El contexto político en la región ha puesto en evidencia la necesidad de coordinar esfuerzos entre administraciones públicas, mutuas y empresas para reducir este impacto. La creciente duración de las bajas y el incremento de las bajas por motivos mentales, que ya representan el 20% del total a nivel nacional, evidencian una problemática que requiere medidas estructurales. La crisis sanitaria y económica, agravada por la pandemia, ha contribuido a esta tendencia, poniendo en jaque la competitividad empresarial asturiana.

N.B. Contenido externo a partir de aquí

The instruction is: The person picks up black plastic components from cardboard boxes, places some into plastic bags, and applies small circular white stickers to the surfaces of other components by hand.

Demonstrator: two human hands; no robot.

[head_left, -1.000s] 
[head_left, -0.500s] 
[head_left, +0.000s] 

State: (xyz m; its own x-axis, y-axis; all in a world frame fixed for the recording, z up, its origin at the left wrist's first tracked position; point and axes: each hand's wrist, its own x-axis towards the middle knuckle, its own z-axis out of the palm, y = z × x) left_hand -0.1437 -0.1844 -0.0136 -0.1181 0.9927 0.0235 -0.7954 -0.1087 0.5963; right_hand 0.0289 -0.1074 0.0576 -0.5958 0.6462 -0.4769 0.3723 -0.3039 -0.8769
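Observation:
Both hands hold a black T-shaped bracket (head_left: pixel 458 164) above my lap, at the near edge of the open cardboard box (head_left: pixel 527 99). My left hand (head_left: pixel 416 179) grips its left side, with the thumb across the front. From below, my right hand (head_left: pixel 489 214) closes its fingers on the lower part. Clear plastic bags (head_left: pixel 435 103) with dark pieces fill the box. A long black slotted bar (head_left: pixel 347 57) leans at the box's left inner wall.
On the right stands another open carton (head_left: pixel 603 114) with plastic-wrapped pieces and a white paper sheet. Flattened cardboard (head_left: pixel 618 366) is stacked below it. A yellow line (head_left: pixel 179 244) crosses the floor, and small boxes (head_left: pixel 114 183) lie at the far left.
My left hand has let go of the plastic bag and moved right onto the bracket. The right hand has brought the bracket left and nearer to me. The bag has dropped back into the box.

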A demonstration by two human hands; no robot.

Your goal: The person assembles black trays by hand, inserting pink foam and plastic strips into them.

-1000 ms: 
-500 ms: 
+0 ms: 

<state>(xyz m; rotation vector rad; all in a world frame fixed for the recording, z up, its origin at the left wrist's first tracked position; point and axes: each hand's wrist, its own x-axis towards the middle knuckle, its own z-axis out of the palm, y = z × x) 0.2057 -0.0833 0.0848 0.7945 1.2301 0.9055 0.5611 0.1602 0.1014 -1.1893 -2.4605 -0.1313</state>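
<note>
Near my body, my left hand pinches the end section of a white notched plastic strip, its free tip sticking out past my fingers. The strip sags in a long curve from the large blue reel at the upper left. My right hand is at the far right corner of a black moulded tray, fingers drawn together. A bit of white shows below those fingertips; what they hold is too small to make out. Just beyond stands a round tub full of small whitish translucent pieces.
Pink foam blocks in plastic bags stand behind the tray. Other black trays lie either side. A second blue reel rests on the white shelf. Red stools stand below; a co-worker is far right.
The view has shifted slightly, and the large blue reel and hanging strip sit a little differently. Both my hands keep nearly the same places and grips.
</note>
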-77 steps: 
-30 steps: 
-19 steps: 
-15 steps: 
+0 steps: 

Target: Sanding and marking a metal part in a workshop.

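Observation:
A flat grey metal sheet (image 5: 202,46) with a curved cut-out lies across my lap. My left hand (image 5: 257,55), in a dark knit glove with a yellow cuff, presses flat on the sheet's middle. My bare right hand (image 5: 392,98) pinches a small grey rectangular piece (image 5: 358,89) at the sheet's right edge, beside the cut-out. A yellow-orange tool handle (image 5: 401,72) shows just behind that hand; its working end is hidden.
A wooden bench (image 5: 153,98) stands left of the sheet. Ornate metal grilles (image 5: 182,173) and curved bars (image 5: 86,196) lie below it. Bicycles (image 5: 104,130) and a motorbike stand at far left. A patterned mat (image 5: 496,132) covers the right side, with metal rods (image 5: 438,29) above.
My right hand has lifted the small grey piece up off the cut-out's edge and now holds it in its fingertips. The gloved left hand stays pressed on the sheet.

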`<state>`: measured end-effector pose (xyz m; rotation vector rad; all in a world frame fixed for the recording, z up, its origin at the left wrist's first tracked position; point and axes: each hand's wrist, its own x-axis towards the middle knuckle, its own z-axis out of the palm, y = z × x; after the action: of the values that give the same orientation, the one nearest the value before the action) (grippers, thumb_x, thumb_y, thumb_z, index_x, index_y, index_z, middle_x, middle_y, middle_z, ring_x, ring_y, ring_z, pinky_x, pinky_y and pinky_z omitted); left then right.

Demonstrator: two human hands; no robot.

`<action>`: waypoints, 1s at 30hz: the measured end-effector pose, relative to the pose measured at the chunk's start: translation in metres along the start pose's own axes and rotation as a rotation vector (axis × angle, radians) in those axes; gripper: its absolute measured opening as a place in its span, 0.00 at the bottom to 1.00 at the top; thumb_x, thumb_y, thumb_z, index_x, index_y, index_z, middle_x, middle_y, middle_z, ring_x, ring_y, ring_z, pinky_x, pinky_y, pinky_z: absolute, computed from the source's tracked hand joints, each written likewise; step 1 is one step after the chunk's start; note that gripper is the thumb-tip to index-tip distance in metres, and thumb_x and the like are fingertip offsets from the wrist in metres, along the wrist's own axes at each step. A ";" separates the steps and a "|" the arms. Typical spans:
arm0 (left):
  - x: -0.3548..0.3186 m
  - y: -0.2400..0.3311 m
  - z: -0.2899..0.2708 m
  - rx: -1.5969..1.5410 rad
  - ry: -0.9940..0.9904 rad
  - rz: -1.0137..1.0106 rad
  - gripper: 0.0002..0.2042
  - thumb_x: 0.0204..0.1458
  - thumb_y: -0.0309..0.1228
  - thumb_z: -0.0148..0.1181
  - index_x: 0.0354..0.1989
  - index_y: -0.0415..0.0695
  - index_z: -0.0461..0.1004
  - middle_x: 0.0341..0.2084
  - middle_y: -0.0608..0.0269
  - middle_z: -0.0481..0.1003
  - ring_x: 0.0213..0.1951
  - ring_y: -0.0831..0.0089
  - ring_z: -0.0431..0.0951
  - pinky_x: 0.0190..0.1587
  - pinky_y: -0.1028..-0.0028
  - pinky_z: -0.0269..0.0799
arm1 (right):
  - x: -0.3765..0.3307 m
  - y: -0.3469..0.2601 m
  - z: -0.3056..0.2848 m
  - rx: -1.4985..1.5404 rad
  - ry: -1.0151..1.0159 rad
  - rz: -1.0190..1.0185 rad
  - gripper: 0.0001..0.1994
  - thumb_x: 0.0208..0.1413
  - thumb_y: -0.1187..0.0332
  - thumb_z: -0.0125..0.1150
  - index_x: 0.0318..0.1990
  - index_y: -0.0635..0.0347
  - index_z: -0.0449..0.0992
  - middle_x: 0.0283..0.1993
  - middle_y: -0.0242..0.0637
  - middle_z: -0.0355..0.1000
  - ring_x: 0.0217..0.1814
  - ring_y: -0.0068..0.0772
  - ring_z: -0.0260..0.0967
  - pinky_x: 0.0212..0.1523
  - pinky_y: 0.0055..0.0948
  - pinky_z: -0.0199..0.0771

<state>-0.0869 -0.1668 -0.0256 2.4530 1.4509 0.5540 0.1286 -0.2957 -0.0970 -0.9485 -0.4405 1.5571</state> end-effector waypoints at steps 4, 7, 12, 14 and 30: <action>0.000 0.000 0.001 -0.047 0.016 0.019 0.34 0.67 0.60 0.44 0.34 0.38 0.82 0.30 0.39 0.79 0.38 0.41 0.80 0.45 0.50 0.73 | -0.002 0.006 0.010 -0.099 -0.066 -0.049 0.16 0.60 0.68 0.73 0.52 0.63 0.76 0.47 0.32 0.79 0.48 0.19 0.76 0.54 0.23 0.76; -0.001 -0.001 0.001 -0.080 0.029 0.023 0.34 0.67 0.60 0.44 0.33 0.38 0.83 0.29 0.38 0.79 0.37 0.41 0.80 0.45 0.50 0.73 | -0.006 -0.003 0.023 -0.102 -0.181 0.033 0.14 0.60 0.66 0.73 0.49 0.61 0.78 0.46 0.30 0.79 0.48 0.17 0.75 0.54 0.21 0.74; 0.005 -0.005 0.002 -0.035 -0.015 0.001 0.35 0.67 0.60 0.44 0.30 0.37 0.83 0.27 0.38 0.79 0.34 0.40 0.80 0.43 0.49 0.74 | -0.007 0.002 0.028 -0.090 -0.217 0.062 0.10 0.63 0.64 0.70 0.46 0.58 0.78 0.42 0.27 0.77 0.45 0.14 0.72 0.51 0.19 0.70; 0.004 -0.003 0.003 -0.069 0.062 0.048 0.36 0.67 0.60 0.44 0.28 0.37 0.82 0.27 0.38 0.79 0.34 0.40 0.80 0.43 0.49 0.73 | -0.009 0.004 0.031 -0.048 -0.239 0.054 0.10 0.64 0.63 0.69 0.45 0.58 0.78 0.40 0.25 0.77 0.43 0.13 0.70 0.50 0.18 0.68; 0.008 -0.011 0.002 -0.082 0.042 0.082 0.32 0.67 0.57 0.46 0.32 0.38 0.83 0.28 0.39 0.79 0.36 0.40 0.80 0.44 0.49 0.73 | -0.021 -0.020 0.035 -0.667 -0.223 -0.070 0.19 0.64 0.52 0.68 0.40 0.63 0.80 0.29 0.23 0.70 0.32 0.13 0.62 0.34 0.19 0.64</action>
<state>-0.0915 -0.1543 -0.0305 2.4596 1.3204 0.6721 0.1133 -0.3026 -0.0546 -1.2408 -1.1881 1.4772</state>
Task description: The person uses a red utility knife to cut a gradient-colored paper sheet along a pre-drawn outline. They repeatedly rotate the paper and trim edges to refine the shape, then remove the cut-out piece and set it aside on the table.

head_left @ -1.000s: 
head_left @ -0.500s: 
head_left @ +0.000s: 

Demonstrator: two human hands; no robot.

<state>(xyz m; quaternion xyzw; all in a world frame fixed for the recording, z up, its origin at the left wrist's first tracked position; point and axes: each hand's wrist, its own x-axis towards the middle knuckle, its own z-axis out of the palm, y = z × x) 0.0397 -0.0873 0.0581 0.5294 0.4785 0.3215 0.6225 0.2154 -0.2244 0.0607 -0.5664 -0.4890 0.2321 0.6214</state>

Desde la perspectiva económica, el absentismo genera pérdidas millonarias que afectan a la productividad y la sostenibilidad de las empresas. La experiencia de otras comunidades y las recomendaciones de expertos apuntan a la necesidad de reforzar la prevención, mejorar la atención sanitaria y promover la salud mental en el entorno laboral. La inversión en bienestar laboral se presenta como una estrategia clave para reducir estos costes en el futuro.
El análisis también señala que el problema se concentra en un grupo reducido de empleados, lo que sugiere la posibilidad de focalizar acciones preventivas y de soporte específico. La evolución de las bajas por enfermedades mentales, especialmente en menores de 35 años, plantea un desafío adicional para las políticas públicas y las empresas, que deben adaptarse para afrontar esta tendencia creciente.
En un contexto de recuperación económica y transformación social, el futuro del absentismo en Asturias dependerá de la capacidad de las instituciones, las mutuas y las empresas para implementar políticas eficaces y coordinadas. La experiencia reciente subraya que la inversión en salud laboral puede traducirse en una mejora significativa de la competitividad y en una reducción de costes a medio y largo plazo.